> Exercise description: Every record has to be written out exactly, with no line missing.

> Data for processing:
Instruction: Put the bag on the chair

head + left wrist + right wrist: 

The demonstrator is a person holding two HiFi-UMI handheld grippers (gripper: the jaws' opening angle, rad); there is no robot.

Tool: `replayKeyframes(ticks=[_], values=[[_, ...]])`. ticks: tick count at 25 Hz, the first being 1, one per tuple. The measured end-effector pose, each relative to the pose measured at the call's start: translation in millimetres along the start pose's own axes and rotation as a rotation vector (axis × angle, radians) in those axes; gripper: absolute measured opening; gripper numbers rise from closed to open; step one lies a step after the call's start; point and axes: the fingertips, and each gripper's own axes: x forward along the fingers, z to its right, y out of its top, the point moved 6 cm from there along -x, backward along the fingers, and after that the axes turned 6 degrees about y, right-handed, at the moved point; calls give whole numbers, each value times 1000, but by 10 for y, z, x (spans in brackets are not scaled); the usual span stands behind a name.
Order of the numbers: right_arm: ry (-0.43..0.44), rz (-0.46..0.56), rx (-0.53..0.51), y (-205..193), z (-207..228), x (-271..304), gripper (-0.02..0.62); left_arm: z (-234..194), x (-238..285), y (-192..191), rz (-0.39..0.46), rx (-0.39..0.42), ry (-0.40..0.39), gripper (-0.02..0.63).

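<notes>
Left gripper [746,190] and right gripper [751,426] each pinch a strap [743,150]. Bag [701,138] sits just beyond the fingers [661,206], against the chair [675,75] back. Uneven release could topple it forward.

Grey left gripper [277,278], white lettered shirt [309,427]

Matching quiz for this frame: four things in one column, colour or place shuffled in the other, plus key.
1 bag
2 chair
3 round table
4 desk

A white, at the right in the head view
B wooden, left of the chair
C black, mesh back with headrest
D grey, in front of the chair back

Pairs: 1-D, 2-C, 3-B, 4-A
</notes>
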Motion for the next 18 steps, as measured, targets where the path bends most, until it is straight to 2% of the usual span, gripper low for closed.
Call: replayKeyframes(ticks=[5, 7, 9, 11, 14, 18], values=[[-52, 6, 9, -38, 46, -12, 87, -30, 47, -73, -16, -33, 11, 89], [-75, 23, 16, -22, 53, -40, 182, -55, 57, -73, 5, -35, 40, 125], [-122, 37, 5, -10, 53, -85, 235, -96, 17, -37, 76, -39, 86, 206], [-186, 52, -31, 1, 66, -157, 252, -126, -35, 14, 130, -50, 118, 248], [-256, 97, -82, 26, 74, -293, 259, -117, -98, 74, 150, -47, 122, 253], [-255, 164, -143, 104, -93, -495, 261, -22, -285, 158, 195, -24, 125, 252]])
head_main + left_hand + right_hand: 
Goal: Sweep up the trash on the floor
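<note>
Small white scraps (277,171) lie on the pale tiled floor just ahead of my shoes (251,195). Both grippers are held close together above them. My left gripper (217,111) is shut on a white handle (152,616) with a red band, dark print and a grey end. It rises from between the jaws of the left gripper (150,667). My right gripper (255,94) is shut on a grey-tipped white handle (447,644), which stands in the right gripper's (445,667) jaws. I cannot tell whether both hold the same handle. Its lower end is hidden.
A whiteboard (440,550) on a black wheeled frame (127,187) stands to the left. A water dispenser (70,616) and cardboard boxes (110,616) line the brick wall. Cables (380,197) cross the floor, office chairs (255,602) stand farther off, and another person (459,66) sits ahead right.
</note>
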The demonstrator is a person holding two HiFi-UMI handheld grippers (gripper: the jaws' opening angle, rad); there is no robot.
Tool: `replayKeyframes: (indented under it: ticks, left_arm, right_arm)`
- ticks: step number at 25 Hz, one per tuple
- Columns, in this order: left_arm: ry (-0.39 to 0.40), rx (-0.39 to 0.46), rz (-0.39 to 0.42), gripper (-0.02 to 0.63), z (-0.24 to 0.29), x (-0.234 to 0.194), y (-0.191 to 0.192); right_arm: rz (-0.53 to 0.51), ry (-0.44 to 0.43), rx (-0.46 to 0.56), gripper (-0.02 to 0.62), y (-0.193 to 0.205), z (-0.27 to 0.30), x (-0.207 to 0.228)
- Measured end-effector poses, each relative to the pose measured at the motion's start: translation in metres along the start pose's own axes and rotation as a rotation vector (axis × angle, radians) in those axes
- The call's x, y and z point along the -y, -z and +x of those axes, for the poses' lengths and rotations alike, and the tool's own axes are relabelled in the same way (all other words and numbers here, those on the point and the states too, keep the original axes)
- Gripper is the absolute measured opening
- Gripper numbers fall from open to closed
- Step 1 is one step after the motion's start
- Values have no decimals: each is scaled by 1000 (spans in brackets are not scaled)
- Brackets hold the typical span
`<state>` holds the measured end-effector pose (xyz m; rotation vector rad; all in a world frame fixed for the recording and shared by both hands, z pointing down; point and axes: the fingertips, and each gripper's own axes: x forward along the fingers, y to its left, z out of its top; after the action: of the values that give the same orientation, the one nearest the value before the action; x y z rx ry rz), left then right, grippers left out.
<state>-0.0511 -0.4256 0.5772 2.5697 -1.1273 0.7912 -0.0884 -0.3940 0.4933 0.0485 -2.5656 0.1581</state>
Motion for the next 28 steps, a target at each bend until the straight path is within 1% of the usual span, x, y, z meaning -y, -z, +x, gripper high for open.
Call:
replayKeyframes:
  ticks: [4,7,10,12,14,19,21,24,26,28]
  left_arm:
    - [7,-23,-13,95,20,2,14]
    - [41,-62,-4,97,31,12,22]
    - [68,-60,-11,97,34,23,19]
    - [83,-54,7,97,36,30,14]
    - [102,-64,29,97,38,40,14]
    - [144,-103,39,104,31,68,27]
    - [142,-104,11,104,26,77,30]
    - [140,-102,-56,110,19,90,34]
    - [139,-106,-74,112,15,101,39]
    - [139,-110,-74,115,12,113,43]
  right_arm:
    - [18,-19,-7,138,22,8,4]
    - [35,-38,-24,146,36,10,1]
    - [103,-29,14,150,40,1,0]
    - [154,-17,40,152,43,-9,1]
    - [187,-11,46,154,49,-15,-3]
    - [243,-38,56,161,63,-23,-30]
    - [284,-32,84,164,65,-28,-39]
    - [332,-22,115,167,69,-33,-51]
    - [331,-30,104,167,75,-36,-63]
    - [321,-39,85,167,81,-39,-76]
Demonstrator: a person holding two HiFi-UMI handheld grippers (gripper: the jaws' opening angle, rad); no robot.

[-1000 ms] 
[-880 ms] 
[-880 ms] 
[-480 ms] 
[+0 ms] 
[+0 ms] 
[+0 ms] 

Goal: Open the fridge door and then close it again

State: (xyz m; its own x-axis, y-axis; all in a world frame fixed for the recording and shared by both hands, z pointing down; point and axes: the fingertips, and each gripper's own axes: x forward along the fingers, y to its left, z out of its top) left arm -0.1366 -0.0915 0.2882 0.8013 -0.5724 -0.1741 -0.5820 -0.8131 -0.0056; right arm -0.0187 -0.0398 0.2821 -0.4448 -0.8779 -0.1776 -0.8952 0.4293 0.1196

> Task solution:
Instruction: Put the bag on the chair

head + left wrist + right wrist: 

The demonstrator is a person holding two HiFi-UMI handheld grippers (gripper: the jaws' opening angle, rad); there is no robot.

Tool: `replayKeyframes(ticks=[_], values=[[_, ...]])`. ticks: tick count at 25 Hz, the first being 1, one per tuple. The measured end-effector pose, each relative to the pose measured at the call's start: translation in millimetres along the start pose's own axes and rotation as a rotation vector (axis × angle, radians) in those axes; gripper: absolute measured opening; gripper numbers rise from closed to open; step one lies a step after the call's start; point and axes: the fingertips, and each gripper's own axes: x forward along the fingers, z to its right, y out of its top, the point moved 6 cm from there along -x, backward along the fingers, and after that the axes turned 6 degrees about y, right-handed, at the moved point; calls give whole numbers, each value times 1000, but by 10 for y, z, x (spans in brackets are not scaled); the usual span stands behind a name.
Order of the numbers: right_arm: ry (-0.43..0.44), rz (-0.46..0.56), rx (-0.53..0.51), y (-205..193), z (-207..228), x (-271..304), gripper (-0.02..0.62); left_arm: z (-234..194), x (-238..285), y (-192..191), rz (-0.39..0.46), rx (-0.39..0.42), ry (-0.40..0.39), gripper (-0.02..0.63).

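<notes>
Left gripper [746,190] and right gripper [751,426] each pinch a strap [743,150]. Bag [701,138] sits just beyond the fingers [661,206], against the chair [675,75] back. Uneven release could topple it forward.

Grey left gripper [277,278], white lettered shirt [309,427]

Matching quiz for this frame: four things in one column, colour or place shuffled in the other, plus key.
1 bag
2 chair
3 round table
4 desk

A white, at the right in the head view
B wooden, left of the chair
C black, mesh back with headrest
D grey, in front of the chair back

Pairs: 1-D, 2-C, 3-B, 4-A
</notes>
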Motion for the next 18 steps, as measured, targets where the path bends most, until it is straight to 2% of the usual span, gripper low for closed.
Call: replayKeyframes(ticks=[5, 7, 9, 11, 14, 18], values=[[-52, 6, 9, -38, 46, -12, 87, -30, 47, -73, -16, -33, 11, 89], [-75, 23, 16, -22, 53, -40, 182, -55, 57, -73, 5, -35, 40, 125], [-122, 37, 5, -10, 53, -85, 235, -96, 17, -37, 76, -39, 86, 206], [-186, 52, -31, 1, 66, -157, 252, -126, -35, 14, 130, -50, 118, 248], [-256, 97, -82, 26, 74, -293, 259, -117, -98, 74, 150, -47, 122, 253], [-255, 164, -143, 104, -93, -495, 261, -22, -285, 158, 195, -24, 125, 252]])
head_main + left_hand + right_hand: 
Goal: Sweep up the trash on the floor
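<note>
Small white scraps (277,171) lie on the pale tiled floor just ahead of my shoes (251,195). Both grippers are held close together above them. My left gripper (217,111) is shut on a white handle (152,616) with a red band, dark print and a grey end. It rises from between the jaws of the left gripper (150,667). My right gripper (255,94) is shut on a grey-tipped white handle (447,644), which stands in the right gripper's (445,667) jaws. I cannot tell whether both hold the same handle. Its lower end is hidden.
A whiteboard (440,550) on a black wheeled frame (127,187) stands to the left. A water dispenser (70,616) and cardboard boxes (110,616) line the brick wall. Cables (380,197) cross the floor, office chairs (255,602) stand farther off, and another person (459,66) sits ahead right.
</note>
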The demonstrator is a person holding two HiFi-UMI handheld grippers (gripper: the jaws' opening angle, rad); there is no robot.
Tool: `replayKeyframes: (indented under it: ticks, left_arm, right_arm)`
- ticks: step number at 25 Hz, one per tuple
- Columns, in this order: left_arm: ry (-0.39 to 0.40), rx (-0.39 to 0.46), rz (-0.39 to 0.42), gripper (-0.02 to 0.63), z (-0.24 to 0.29), x (-0.234 to 0.194), y (-0.191 to 0.192); right_arm: rz (-0.53 to 0.51), ry (-0.44 to 0.43), rx (-0.46 to 0.56), gripper (-0.02 to 0.62), y (-0.193 to 0.205), z (-0.27 to 0.30), x (-0.207 to 0.228)
- Measured end-effector poses, each relative to the pose measured at the motion's start: translation in metres along the start pose's own axes and rotation as a rotation vector (axis × angle, radians) in those axes
- The call's x, y and z point along the -y, -z and +x of those axes, for the poses' lengths and rotations alike, and the tool's own axes are relabelled in the same way (all other words and numbers here, those on the point and the states too, keep the original axes)
- Gripper is the absolute measured opening
- Gripper numbers fall from open to closed
- Step 1 is one step after the motion's start
- Values have no decimals: each is scaled by 1000 (spans in brackets are not scaled)
- Brackets hold the typical span
`<state>` holds the measured end-effector pose (xyz m; rotation vector rad; all in a world frame fixed for the recording and shared by both hands, z pointing down; point and axes: the fingertips, and each gripper's own axes: x forward along the fingers, y to its left, z out of its top; after the action: of the values that give the same orientation, the one nearest the value before the action; x y z rx ry rz), left then right, grippers left out.
<state>-0.0511 -0.4256 0.5772 2.5697 -1.1273 0.7912 -0.0884 -0.3940 0.4933 0.0485 -2.5656 0.1581</state>
Motion for the next 28 steps, a target at each bend until the straight path is within 1% of the usual span, x, y, z meaning -y, -z, +x, gripper high for open.
Call:
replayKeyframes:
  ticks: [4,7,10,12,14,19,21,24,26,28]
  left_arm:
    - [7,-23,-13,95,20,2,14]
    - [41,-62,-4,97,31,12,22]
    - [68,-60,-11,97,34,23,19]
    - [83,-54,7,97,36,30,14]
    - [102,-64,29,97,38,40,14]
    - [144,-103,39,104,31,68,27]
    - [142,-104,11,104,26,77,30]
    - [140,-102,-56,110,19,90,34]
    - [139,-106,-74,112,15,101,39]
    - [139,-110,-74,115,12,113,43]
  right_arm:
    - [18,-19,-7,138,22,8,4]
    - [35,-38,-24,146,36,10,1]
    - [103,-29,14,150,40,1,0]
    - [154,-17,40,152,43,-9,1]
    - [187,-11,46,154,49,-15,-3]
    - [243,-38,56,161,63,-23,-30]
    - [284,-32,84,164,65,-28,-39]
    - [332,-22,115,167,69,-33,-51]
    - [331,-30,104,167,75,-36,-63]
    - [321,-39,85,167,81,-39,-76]
Demonstrator: a person holding two HiFi-UMI handheld grippers (gripper: the jaws' opening angle, rad); no robot.

[-1000 ms] 
[-880 ms] 
[-880 ms] 
[-480 ms] 
[+0 ms] 
[+0 ms] 
[+0 ms] 

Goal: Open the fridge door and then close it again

State: (xyz m; its own x-axis, y-axis; all in a world frame fixed for the recording and shared by both hands, z pointing down; point and axes: the fingertips, and each gripper's own axes: x forward along the fingers, y to its left, z out of its top) left arm -0.1366 -0.0915 0.2882 0.8013 -0.5724 -0.1741 -0.5820 -0.8131 -0.0056; right arm -0.0187 -0.0398 0.2821 -0.4448 -0.8779 -0.1776 -0.8952 0.4293 0.1196

The answer to this exercise has been fully stated.